Despite their legitimacy on paper, many spam messages bypassed filtering because they originated from *.googlegroups.com, using valid SPF, DKIM signatures, and impressive reputation scores. These properties rendered Rspamd’s default filters ineffective. The spam arrived flawlessly, often with a List-ID header indicating a Google Group – yet Rspamd let them pass with minimal scoring.

Rejecting them based solely on source domain would be irresponsible. Google Groups are used by legitimate projects, teams, and mailing lists. A blunt solution like domain-based blocking would break too much.

So instead, I decided to analyze first, then block selectively.

Objective

Before taking action, I wanted visibility. Which Google Groups were sending messages to our infrastructure? Which ones were legitimate? Which ones were spam? The goal: create a curated allowlist and denylist based on the List-ID header, which uniquely identifies a mailing list – even across Google’s infrastructure.

Implementation

To extract actionable insights, I wrote a shell script:
analyze_google_groups.sh

It parses mail logs or .eml files, extracts the List-ID headers for messages received from Google Groups, and aggregates them by frequency.

Key characteristics:

  • Fast awk-based parsing
  • Groups by domain and count
  • Works with .eml archives or live logs
  • Exportable to whitelist/blacklist map formats for Rspamd

This gave me a clear picture of which List-IDs were:

  • Frequently seen (likely internal or legitimate)
  • Rare or suspicious (spam candidates)

Blocking Google Groups in Rspamd with Multimap Whitelist

To block all Google Groups messages by default and allow only specific ones, use a multimap whitelist. This avoids relying on scores and makes the policy predictable.
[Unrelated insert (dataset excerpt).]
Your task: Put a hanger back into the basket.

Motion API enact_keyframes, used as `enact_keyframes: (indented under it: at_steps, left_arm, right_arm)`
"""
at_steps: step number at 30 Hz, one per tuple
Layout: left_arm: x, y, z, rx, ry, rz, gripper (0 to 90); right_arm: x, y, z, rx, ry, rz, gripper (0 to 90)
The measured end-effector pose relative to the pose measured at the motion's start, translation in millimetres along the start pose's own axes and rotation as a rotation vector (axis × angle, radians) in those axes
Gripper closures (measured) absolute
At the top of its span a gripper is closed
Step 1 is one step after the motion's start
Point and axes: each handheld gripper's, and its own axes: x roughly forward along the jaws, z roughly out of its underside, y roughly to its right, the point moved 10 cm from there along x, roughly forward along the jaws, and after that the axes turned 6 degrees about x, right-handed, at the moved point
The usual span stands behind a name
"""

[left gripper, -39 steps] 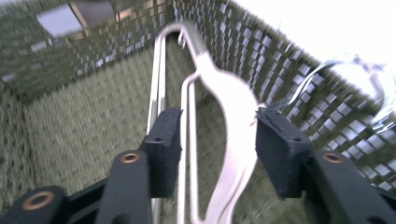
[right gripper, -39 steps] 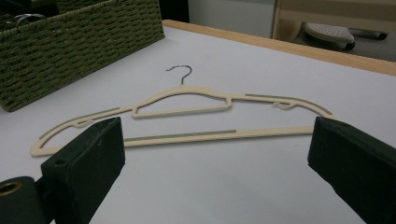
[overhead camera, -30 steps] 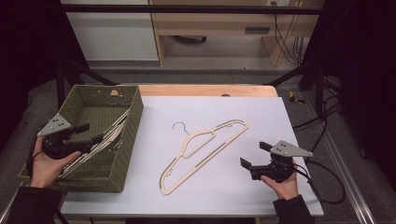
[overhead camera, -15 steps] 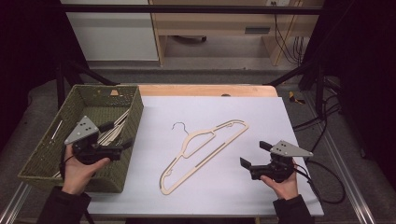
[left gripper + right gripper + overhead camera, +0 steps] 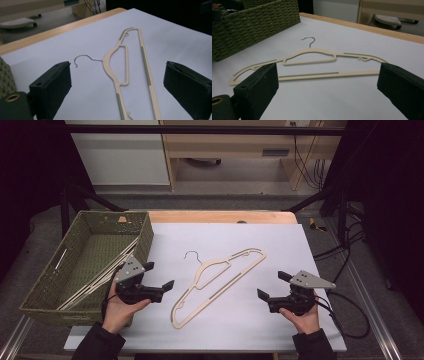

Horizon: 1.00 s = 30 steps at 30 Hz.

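Note:
A cream hanger (image 5: 202, 267) with a metal hook lies slantwise on the white tabletop (image 5: 300, 245), hook toward the far side. My left gripper (image 5: 160, 275) hovers just left of it, beside the basket. Its jaws have just been opening and now stand wide with nothing between them. The left gripper view looks along the hanger (image 5: 110, 53) ahead of the open left gripper (image 5: 117, 75). My right gripper (image 5: 271, 284) rests open to the hanger's right, empty. In the right gripper view the hanger (image 5: 312, 50) lies broadside beyond the right gripper (image 5: 328, 70).
A green woven basket (image 5: 47, 282) stands at the table's left with cream hangers (image 5: 102, 275) leaning inside. The table's wooden edge (image 5: 220, 216) runs along the back. Cables (image 5: 345, 320) trail off at the right.
My left gripper has come out of the basket and moved right and down to the table near the hanger, its jaws wider. The right gripper and the hanger on the table have stayed put.

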Motion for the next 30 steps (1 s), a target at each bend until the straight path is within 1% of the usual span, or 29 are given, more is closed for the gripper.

/etc/rspamd/local.d/multimap.conf

ALLOW_GOOGLEGROUPS {
  type = "header";
  header = "From";
  map = "file:///etc/rspamd/local.d/googlegroups_allow.map";
  action = "accept";
}

BLOCK_GOOGLEGROUPS {
  type = "header";
  header = "X-Google-Group-Id";
  action = "reject";
  message = "Google Groups mailing lists are not permitted";
}

/etc/rspamd/maps/googlegroups_allow.map

# Example group for internal alerts
^internal-alerts@googlegroups\.com$

# Example group for operations reports
^ops-reports@googlegroups\.com$

# Example group for neighbourhood parents
^neighbourhood-parents@googlegroups\.com$

Reload

rspamadm configtest && systemctl reload rspamd

Outcome After activating the rules:

  • Spam from obscure or disposable Google Groups was stopped instantly.
  • Legitimate dev lists and team communication remained unaffected.
  • No false positives were reported.

Most importantly, we moved from guesswork to control.

Repository:

https://github.com/filipnet/google-groups-scan

Summary

Google Groups is not the enemy — but blind trust is.
When spam is relayed by a high-reputation domain, classic filters like SPF/DKIM won’t help.

My approach:

  • Use real data to identify groups in use
  • Only whitelist what’s proven legitimate
  • Reject or penalize everything else with confidence

This gives me full control over a common spam vector without disrupting valid traffic.